The expected output is every line of the data exactly as shown, minus the images.

========

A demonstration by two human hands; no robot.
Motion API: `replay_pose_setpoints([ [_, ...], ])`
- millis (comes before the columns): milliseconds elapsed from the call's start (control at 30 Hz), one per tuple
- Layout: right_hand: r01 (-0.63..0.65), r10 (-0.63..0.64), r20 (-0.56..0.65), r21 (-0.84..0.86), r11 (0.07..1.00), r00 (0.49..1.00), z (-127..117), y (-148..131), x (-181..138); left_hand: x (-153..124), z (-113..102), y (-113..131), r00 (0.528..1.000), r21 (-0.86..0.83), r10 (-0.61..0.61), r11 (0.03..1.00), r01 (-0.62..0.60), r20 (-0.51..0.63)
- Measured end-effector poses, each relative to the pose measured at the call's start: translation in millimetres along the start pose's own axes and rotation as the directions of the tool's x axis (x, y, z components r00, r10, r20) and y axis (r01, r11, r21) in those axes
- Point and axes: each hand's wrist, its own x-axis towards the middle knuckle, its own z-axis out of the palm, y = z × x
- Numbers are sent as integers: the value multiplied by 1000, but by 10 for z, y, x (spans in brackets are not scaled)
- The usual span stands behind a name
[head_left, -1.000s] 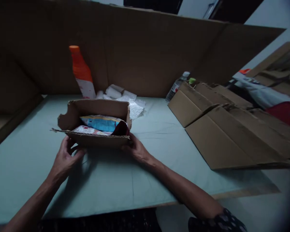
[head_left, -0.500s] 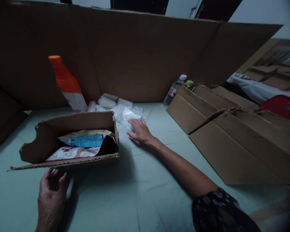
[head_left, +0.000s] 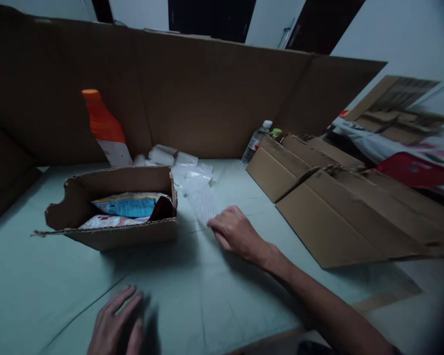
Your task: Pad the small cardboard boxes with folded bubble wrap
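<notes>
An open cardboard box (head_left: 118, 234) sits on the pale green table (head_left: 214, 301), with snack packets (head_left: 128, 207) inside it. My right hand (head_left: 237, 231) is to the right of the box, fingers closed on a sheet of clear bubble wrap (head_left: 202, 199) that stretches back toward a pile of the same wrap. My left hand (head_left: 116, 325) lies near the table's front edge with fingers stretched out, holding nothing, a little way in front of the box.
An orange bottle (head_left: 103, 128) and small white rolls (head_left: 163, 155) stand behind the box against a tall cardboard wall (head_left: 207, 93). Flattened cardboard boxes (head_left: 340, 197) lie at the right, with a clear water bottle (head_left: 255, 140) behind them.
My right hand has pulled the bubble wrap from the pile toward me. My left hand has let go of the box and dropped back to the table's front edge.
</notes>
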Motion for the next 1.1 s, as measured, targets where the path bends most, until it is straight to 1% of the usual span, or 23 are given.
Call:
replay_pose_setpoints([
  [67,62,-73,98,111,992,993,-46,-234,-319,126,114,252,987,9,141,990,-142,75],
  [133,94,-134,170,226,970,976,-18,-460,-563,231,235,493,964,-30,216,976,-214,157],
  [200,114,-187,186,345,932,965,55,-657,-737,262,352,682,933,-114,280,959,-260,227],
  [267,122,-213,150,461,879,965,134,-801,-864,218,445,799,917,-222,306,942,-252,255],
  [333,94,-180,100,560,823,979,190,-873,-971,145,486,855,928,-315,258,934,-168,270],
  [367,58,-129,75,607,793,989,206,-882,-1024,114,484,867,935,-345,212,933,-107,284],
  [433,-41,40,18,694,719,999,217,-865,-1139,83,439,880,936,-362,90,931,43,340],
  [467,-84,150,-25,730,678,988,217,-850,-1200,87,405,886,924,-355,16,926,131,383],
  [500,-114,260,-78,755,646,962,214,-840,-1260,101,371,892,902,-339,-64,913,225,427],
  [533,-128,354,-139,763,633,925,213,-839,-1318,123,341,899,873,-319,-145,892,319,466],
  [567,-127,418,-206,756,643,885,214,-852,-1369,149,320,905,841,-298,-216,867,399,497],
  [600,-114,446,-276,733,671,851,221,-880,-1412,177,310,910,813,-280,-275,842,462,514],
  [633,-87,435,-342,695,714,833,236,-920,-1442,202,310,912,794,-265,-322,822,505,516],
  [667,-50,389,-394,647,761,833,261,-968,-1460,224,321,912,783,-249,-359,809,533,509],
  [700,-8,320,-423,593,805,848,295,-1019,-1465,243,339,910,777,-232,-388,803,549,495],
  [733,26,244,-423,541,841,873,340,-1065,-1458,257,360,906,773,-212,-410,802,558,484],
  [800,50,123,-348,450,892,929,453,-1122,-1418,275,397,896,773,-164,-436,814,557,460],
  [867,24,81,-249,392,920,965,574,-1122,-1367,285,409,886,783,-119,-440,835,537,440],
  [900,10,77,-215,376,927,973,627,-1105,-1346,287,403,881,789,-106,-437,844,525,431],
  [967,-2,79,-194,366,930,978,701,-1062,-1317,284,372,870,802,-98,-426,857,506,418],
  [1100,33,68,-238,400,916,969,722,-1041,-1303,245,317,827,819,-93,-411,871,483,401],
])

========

• OUTPUT FOR THIS EXERCISE:
A demonstration by two human hands; no robot.
Motion API: `replay_pose_setpoints([ [_, ...], ])`
- millis (comes before the columns): milliseconds elapsed from the call's start (control at 30 Hz), one per tuple
- Layout: right_hand: r01 (-0.63..0.65), r10 (-0.63..0.64), r20 (-0.56..0.65), r21 (-0.84..0.86), r11 (0.07..1.00), r00 (0.49..1.00), z (-127..117), y (-148..131), x (-181..138); left_hand: x (-153..124), z (-113..102), y (-113..131), r00 (0.528..1.000), r21 (-0.86..0.83), r10 (-0.61..0.61), r11 (0.03..1.00), r01 (-0.62..0.60), r20 (-0.51..0.63)
- Measured end-effector poses, each relative to the pose measured at the call's start: translation in millimetres along the start pose's own axes and rotation as the directions of the tool's x axis (x, y, z components r00, r10, r20) and y axis (r01, r11, r21) in those axes
- Point and axes: each hand's wrist, its own x-axis towards the middle knuckle, its own z-axis out of the palm, y = z × x
- Numbers are sent as integers: the value multiplied by 1000, but by 10 for z, y, x (spans in brackets are not scaled)
- The usual span stands behind a name
[head_left, -1.000s] 
[head_left, -0.500s] 
[head_left, +0.000s] 
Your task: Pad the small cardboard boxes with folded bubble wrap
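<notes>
An open cardboard box (head_left: 118, 234) sits on the pale green table (head_left: 214, 301), with snack packets (head_left: 128, 207) inside it. My right hand (head_left: 237, 231) is to the right of the box, fingers closed on a sheet of clear bubble wrap (head_left: 202, 199) that stretches back toward a pile of the same wrap. My left hand (head_left: 116, 325) lies near the table's front edge with fingers stretched out, holding nothing, a little way in front of the box.
An orange bottle (head_left: 103, 128) and small white rolls (head_left: 163, 155) stand behind the box against a tall cardboard wall (head_left: 207, 93). Flattened cardboard boxes (head_left: 340, 197) lie at the right, with a clear water bottle (head_left: 255, 140) behind them.
My right hand has pulled the bubble wrap from the pile toward me. My left hand has let go of the box and dropped back to the table's front edge.
</notes>
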Motion for the next 1.1 s, as measured, targets where the path bends most, until it is straight to 1% of the usual span, or 23 are given.
Call:
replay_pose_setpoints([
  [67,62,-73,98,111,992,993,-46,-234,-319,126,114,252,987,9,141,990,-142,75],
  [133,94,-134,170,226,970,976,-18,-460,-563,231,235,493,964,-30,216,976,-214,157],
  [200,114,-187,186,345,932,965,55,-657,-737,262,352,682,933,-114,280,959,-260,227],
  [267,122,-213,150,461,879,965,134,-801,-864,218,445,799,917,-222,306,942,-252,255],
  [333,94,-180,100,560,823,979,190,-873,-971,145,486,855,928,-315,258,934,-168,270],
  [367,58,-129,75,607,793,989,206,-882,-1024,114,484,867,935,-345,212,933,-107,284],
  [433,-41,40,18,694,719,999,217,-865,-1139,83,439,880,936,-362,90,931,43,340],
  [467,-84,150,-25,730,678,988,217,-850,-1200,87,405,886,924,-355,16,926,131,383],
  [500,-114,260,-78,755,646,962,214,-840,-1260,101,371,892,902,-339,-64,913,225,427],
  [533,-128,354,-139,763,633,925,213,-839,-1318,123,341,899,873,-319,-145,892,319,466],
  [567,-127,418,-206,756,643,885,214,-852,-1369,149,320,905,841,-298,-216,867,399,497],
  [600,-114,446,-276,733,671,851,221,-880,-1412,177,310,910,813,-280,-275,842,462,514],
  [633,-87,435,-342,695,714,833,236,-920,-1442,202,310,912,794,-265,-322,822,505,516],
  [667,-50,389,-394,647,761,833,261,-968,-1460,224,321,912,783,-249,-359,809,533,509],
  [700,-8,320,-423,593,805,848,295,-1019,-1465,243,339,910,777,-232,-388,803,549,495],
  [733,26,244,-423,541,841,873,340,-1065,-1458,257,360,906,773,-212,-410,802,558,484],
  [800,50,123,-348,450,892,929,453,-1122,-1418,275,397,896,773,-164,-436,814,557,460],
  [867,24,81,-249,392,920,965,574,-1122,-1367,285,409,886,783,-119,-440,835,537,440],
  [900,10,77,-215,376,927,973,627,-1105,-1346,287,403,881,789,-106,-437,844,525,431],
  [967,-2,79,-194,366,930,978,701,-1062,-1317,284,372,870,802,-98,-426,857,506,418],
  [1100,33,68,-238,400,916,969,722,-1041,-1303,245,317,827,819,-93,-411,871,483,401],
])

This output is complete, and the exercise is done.